Spiced - Semantic Sentence Embedding Model
Property | Value |
---|---|
Paper | Research Paper |
Framework | PyTorch (sentence-transformers) |
Vector Dimension | 768 |
Base Architecture | MPNet |
What is spiced?
Spiced is a specialized sentence transformer model developed by copenlu that converts text into high-dimensional vector representations. Built on the MPNet architecture, it maps sentences and paragraphs into a 768-dimensional vector space, making it particularly effective for semantic similarity tasks, clustering, and information retrieval applications.
Implementation Details
The model utilizes the sentence-transformers framework with a sophisticated architecture combining an MPNet transformer model, mean pooling layer, and normalization. It was trained using cosine similarity loss with AdamW optimizer and implements a warmup linear scheduling strategy over 5 epochs.

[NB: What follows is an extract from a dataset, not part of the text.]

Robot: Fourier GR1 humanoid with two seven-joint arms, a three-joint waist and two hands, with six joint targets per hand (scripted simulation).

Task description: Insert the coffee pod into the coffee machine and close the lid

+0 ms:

- Maximum sequence length: 384 tokens
- Training batch size: 8
- Learning rate: 1e-05
- Warmup steps: 10000
Core Capabilities
- Sentence and paragraph embedding generation
- Semantic similarity computation
- Text clustering
- Information retrieval
- Cross-lingual text comparison
Frequently Asked Questions
Q: What makes this model unique?
The model combines MPNet's powerful architecture with specialized training for semantic similarity tasks, offering a balance between performance and efficiency. Its 768-dimensional output space provides rich semantic representations while maintaining practical usability.
Q: What are the recommended use cases?
The model excels in applications requiring semantic understanding, such as document similarity comparison, semantic search systems, text clustering, and information retrieval tasks. It's particularly suitable for production environments requiring robust sentence embeddings.